PROBLEM DETAILS: Find the lines below holding the word "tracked" and copy each of them.

PROVIDED DATA:
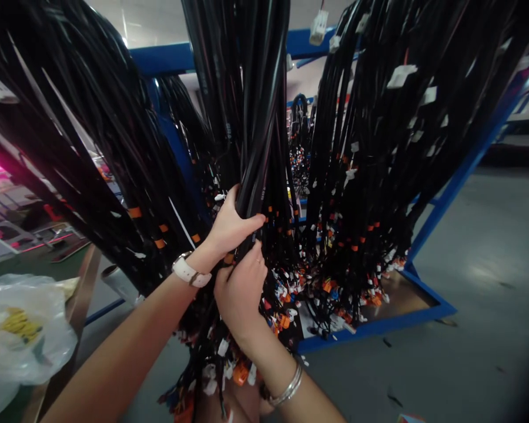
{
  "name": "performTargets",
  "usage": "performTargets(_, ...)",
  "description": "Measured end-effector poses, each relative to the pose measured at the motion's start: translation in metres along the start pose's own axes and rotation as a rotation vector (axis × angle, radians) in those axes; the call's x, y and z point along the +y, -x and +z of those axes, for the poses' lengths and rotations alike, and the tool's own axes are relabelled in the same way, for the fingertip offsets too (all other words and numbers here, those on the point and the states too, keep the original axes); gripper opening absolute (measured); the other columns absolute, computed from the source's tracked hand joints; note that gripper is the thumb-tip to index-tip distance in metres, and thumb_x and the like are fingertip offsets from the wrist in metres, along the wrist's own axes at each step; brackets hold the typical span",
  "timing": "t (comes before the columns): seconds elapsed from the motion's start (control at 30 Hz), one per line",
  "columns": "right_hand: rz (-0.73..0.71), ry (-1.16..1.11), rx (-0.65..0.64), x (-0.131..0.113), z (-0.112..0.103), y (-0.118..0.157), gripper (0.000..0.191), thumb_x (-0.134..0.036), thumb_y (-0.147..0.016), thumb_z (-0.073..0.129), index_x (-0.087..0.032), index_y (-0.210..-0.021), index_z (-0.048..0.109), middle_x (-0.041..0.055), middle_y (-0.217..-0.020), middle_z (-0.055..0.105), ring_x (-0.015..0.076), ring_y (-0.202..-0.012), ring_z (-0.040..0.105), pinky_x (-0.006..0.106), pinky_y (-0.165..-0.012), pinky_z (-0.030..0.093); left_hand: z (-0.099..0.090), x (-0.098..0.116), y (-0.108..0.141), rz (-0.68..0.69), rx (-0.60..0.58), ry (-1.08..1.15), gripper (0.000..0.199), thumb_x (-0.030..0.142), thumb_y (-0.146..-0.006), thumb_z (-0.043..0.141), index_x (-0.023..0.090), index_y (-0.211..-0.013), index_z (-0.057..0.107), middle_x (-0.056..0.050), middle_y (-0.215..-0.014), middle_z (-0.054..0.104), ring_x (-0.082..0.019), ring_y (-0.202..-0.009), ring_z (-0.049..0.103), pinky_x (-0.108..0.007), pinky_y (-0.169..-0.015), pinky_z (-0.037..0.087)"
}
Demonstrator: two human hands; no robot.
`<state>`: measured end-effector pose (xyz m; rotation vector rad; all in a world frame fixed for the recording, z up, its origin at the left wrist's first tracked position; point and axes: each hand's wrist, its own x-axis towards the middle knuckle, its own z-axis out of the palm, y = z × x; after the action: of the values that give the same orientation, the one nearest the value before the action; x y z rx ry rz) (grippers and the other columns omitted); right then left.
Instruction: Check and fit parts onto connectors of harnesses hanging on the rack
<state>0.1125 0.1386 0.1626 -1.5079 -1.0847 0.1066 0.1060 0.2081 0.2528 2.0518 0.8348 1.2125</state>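
A thick bundle of black cables (258, 117) hangs down in the centre of the head view. My left hand (233, 226), with a white watch on its wrist, is wrapped round the bundle, its thumb and forefinger showing on either side. Just below it, my right hand (243, 288) grips the same bundle with curled fingers; bangles circle that wrist. Beneath my hands the cable ends spread out with white and orange connectors (240, 373). Orange tape marks some of the cables.
More black cable bundles hang at the left (92, 117) and right (370, 129) from a blue metal frame (163, 59). The frame's base (379, 326) stands on the grey floor. A clear plastic bag with yellow parts (26, 329) lies on a table at the lower left.
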Motion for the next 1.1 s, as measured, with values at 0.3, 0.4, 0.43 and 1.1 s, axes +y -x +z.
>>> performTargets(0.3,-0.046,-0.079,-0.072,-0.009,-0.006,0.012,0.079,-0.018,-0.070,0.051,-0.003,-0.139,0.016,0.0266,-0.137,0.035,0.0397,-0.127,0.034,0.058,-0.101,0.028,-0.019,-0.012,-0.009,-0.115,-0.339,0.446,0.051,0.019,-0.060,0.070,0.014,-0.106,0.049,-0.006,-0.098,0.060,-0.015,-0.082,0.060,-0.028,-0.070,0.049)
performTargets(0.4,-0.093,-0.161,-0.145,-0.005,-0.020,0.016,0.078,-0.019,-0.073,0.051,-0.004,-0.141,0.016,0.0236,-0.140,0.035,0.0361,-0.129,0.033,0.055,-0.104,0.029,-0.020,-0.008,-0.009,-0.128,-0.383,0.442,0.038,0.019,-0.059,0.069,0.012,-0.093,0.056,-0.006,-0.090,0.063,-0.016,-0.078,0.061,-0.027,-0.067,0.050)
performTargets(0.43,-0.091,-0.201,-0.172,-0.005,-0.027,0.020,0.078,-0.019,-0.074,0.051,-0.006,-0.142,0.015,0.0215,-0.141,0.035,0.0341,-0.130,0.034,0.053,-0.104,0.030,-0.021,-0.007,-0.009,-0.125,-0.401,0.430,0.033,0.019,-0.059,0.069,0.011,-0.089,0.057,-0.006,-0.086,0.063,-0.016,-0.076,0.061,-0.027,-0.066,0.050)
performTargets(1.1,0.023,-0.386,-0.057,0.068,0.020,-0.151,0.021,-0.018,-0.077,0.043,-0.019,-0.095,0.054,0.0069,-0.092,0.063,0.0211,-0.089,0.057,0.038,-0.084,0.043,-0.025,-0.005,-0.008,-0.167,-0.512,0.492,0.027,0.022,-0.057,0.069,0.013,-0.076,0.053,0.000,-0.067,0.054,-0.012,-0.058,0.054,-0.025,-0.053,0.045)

SOLUTION FOR THIS TASK:
  "description": "Measured end-effector poses, each relative to the pose measured at the motion's start: translation in metres along the start pose's own axes and rotation as a rotation vector (axis × angle, radians) in those axes; the call's x, y and z point along the +y, -x and +z of those axes, for the poses' lengths and rotations alike, and the tool's own axes are relabelled in the same way, for the fingertip offsets too (all other words and numbers here, those on the point and the states too, keep the original axes); gripper opening absolute (measured); the other columns absolute, computed from the source's tracked hand joints; note that gripper is the thumb-tip to index-tip distance in metres, and thumb_x and the like are fingertip offsets from the wrist in metres, along the wrist's own axes at each step; brackets hold the typical span",
`<state>`: measured end-effector pose (xyz m; rotation vector rad; all in a world frame fixed for the recording, z up, its origin at the left wrist's first tracked position; point and axes: each hand's wrist, its own x-axis towards the middle knuckle, its own z-axis out of the palm, y = z × x; after the action: of the values that give the same orientation, the one nearest the value before the action; x y z rx ry rz) (grippers and the other columns omitted); right then left.

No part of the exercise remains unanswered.